- **Work instructions**:
Using the exact wording, repeat every line of the material.

- **Supplied material**:
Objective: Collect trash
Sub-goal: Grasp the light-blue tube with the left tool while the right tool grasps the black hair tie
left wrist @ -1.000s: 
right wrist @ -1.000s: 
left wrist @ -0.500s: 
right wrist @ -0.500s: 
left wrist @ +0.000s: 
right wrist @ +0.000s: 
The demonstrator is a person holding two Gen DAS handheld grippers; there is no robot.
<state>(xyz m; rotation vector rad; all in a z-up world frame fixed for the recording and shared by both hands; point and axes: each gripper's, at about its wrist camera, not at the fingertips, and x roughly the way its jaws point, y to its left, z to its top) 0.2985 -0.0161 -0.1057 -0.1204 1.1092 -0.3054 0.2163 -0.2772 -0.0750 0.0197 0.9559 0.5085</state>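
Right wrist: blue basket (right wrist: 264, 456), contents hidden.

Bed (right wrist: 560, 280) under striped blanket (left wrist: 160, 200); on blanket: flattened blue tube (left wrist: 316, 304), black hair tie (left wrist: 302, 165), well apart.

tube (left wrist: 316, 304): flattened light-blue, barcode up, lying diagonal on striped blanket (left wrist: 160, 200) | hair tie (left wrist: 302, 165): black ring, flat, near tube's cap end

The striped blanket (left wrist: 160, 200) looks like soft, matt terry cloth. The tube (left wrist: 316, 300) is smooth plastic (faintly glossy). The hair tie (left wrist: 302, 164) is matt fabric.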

- **Result of this exercise**:
Objective: Collect trash
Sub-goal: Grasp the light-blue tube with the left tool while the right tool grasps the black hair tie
left wrist @ -1.000s: 
right wrist @ -1.000s: 
left wrist @ -0.500s: 
right wrist @ -0.500s: 
left wrist @ +0.000s: 
right wrist @ +0.000s: 
The demonstrator is a person holding two Gen DAS handheld grippers; there is no robot.
<state>(xyz m; rotation vector rad; all in a z-up world frame fixed for the recording and shared by both hands; point and axes: each gripper's, at about its wrist camera, not at the fingertips, and x roughly the way its jaws point, y to its left, z to its top) 0.2985 -0.0161 -0.1057 -0.1204 1.1092 -0.3054 0.2163 -0.2772 -0.0750 0.0197 0.9559 0.5085</state>
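Right wrist: blue basket (right wrist: 264, 456), contents hidden.

Bed (right wrist: 560, 280) under striped blanket (left wrist: 160, 200); on blanket: flattened blue tube (left wrist: 316, 304), black hair tie (left wrist: 302, 165), well apart.

tube (left wrist: 316, 304): flattened light-blue, barcode up, lying diagonal on striped blanket (left wrist: 160, 200) | hair tie (left wrist: 302, 165): black ring, flat, near tube's cap end

The striped blanket (left wrist: 160, 200) looks like soft, matt terry cloth. The tube (left wrist: 316, 300) is smooth plastic (faintly glossy). The hair tie (left wrist: 302, 164) is matt fabric.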

Nothing remains to be answered in this exercise.